Martin Shkreli: I was arrested for hiking drug prices

Martin Shkreli faces fraud and conspiracy charges
Martin Shkreli faces fraud and conspiracy charges

Martin Shkreli says he was arrested last week because he hiked the price of a life-saving drug by more then 5,000%, not because of financial misdeeds alleged in his federal indictments.

In an interview Sunday afternoon with The Wall Street Journal, Shkreli insisted that federal prosecutors were only going after him because of the drug price hike which led to the media dubbing him "the most hated man in America," and presidential candidate Bernie Sanders calling him the "poster child of greed."

"'Trying to find anything we could to stop him,' was the attitude of the government," Shkreli said, according to the Journal story Monday. "Beating the person up and then trying to find the merits to make up for it -- I would have hoped the government wouldn't take that kind of approach."

He again insisted that he would be found not guilty of the securities fraud and conspiracy charges he now faces, charges for which he can be sentenced to 20 years if convicted. He remains free on a $5 million bond.

U.S. Attorney Robert Capers said at a press conference after Shkreli's arrest that the drug price hike played no role in the investigation of the charges against him. Capers said the probe began in 2014 when Shkreli was still CEO of Retrophin, a separate drug company which fired him more than a year ago.

Retrophin and federal prosecutors both accuse Shkreli of essentially stealing company assets and stocks to compensate allegedly swindled investors in two troubled hedge funds.

Capers said he ran Retrophin and the hedge funds like a Ponzi scheme and a personal piggy bank. FBI official Diego Rodriguez said the charges represent "a securities fraud trifecta of lies, deceit, and greed."

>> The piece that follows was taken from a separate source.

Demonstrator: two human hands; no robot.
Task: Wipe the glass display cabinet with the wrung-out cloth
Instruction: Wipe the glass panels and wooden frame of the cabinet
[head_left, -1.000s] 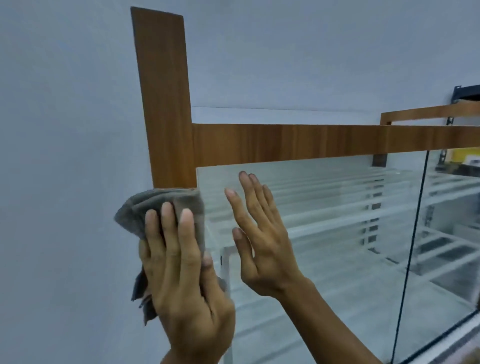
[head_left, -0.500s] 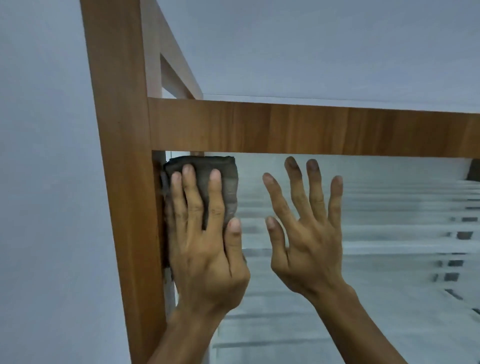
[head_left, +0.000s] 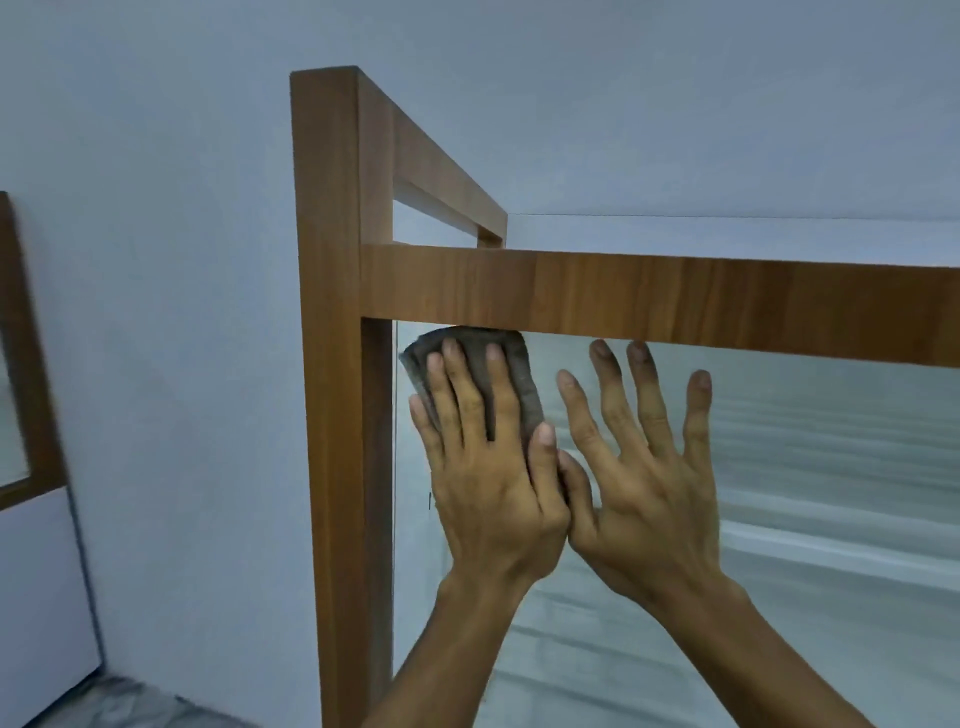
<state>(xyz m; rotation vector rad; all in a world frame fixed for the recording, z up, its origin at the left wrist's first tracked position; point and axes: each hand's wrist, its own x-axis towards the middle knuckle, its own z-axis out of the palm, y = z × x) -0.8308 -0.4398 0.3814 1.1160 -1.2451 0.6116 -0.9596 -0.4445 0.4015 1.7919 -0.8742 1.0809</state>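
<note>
The glass display cabinet has a brown wooden frame (head_left: 332, 364) and a clear front pane (head_left: 810, 467) with white shelves behind it. A folded grey cloth (head_left: 514, 374) lies flat against the top left corner of the pane, just under the horizontal wooden rail. My left hand (head_left: 488, 467) presses the cloth onto the glass with spread fingers. My right hand (head_left: 644, 467) rests open and flat on the glass right beside it, thumb touching the left hand, holding nothing.
A pale blue wall (head_left: 156, 312) runs to the left of the cabinet post. A second wooden-framed piece (head_left: 26, 364) shows at the far left edge. Grey floor (head_left: 130, 701) is visible at the bottom left.
The cloth and my left hand have shifted up to the rail and slightly right of the post. My right hand stays flat on the glass, now closer to the left hand.
</note>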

Related: Who is Martin Shkreli - A timeline

The Journal reported that Shkreli gave the interviewed flanked by his attorneys. He insisted statements made about him by authorities after the arrest are not backed up by the indictments themselves. Shkreli said the arrest was "because of a social experiment and teasing people over the Internet"

"That seems like a real injustice," he said. "Quite frankly, it was not something I expected, and definitely not something I deserve given the facts."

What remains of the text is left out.